BEGIN
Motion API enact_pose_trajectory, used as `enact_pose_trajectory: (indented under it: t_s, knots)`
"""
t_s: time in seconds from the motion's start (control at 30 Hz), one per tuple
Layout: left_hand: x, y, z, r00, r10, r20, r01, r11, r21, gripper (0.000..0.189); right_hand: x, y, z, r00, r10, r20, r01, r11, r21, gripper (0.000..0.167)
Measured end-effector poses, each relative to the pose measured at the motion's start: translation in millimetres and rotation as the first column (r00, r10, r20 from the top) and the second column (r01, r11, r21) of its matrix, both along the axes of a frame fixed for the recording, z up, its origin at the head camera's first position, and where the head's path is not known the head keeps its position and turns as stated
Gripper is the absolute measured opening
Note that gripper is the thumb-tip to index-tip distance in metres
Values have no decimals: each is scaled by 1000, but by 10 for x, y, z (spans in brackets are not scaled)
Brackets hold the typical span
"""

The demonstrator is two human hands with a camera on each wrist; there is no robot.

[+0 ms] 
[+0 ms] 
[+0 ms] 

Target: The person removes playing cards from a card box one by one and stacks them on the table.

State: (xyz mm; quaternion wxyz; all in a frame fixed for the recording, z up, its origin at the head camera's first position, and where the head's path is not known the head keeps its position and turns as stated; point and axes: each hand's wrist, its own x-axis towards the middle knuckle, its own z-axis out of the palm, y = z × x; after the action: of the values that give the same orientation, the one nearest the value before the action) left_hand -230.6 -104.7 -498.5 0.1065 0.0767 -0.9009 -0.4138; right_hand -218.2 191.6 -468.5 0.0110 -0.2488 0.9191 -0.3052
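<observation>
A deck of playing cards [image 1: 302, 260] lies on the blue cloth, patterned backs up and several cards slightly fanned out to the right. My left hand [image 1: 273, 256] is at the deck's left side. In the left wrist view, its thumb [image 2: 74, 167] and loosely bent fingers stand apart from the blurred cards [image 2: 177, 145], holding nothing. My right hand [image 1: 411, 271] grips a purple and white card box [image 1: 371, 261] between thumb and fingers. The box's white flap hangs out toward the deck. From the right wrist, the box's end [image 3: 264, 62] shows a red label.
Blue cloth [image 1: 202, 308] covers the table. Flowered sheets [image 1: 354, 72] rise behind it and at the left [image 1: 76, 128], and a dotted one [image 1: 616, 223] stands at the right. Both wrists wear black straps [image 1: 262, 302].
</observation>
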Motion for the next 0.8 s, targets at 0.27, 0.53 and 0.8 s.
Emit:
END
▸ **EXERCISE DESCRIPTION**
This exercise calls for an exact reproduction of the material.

▸ **RESPONSE**
Motion API enact_pose_trajectory, used as `enact_pose_trajectory: (indented under it: t_s, knots)`
"""
t_s: time in seconds from the motion's start (control at 30 Hz), one per tuple
Layout: left_hand: x, y, z, r00, r10, r20, r01, r11, r21, gripper (0.000..0.189); right_hand: x, y, z, r00, r10, r20, r01, r11, r21, gripper (0.000..0.167)
Measured end-effector poses, each relative to the pose measured at the motion's start: translation in millimetres and rotation as the first column (r00, r10, r20 from the top) and the second column (r01, r11, r21) of its matrix, both along the axes of a frame fixed for the recording, z up, its origin at the head camera's first position, and where the head's path is not known the head keeps its position and turns as stated
Gripper is the absolute measured opening
Note that gripper is the thumb-tip to index-tip distance in metres
Values have no decimals: each is scaled by 1000, but by 10 for x, y, z (spans in brackets are not scaled)
Brackets hold the typical span
"""

The demonstrator is two human hands with a camera on each wrist; there is no robot.

[+0 ms] 
[+0 ms] 
[+0 ms] 

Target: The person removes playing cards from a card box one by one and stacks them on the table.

State: (xyz mm; quaternion wxyz; all in a frame fixed for the recording, z up, its origin at the head camera's first position, and where the head's path is not known the head keeps its position and turns as stated; point and axes: each hand's wrist, its own x-axis towards the middle knuckle, its own z-axis out of the palm, y = z × x; after the action: of the values that give the same orientation, the one nearest the value before the action) left_hand -230.6 -104.7 -498.5 0.1065 0.0767 -0.9009 -0.4138; right_hand -218.2 191.6 -468.5 0.0110 -0.2488 0.9191 -0.3052
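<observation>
A deck of playing cards [image 1: 302, 260] lies on the blue cloth, patterned backs up and several cards slightly fanned out to the right. My left hand [image 1: 273, 256] is at the deck's left side. In the left wrist view, its thumb [image 2: 74, 167] and loosely bent fingers stand apart from the blurred cards [image 2: 177, 145], holding nothing. My right hand [image 1: 411, 271] grips a purple and white card box [image 1: 371, 261] between thumb and fingers. The box's white flap hangs out toward the deck. From the right wrist, the box's end [image 3: 264, 62] shows a red label.
Blue cloth [image 1: 202, 308] covers the table. Flowered sheets [image 1: 354, 72] rise behind it and at the left [image 1: 76, 128], and a dotted one [image 1: 616, 223] stands at the right. Both wrists wear black straps [image 1: 262, 302].
</observation>
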Motion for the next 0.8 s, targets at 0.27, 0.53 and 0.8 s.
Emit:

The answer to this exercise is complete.